Action item »
Each line from the material with the word "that" in it must be copied.

Collected material »
* * * * *
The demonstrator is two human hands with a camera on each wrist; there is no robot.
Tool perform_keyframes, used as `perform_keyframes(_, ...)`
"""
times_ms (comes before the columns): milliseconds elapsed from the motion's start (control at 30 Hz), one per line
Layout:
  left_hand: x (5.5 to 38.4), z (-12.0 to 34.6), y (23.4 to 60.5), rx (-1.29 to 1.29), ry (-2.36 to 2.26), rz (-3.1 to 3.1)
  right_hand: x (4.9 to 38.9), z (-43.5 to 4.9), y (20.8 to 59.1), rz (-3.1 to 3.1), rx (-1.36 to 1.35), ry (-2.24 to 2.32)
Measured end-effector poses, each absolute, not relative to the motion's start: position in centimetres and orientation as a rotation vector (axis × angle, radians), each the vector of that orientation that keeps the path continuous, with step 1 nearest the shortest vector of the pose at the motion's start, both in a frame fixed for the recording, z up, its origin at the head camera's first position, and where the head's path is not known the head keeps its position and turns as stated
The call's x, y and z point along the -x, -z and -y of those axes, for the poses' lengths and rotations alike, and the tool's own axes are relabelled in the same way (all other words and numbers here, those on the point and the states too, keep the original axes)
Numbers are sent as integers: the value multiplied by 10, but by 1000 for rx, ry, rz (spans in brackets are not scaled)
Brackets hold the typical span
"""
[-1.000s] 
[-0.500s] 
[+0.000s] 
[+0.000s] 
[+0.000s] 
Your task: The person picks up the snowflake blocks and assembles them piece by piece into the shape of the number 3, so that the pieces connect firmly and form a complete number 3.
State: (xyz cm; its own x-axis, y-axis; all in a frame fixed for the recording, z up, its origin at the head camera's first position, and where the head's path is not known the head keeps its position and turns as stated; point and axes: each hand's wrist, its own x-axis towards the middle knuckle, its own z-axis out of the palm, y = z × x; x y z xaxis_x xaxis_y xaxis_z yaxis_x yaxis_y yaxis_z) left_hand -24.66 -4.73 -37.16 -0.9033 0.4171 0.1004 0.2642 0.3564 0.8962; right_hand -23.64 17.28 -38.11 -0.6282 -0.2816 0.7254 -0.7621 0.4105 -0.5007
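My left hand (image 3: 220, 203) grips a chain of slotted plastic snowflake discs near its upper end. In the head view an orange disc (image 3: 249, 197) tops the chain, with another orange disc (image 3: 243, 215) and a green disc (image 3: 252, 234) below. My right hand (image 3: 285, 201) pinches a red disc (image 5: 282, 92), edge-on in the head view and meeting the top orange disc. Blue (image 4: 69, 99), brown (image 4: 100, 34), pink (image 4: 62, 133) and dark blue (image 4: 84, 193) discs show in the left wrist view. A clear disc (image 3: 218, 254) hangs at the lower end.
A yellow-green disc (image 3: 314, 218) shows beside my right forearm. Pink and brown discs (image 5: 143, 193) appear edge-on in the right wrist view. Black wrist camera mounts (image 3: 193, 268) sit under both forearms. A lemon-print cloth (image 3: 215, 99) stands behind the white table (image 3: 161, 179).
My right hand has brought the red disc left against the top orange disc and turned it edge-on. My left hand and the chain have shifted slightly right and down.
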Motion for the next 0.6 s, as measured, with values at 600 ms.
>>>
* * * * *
Output for this task »
Measured end-effector poses, each absolute, not relative to the motion's start: position in centimetres and orientation as a rotation vector (axis × angle, radians), each the vector of that orientation that keeps the path continuous, with step 1 nearest the shortest vector of the pose at the motion's start, both in a frame fixed for the recording, z up, its origin at the head camera's first position, and where the head's path is not known the head keeps its position and turns as stated
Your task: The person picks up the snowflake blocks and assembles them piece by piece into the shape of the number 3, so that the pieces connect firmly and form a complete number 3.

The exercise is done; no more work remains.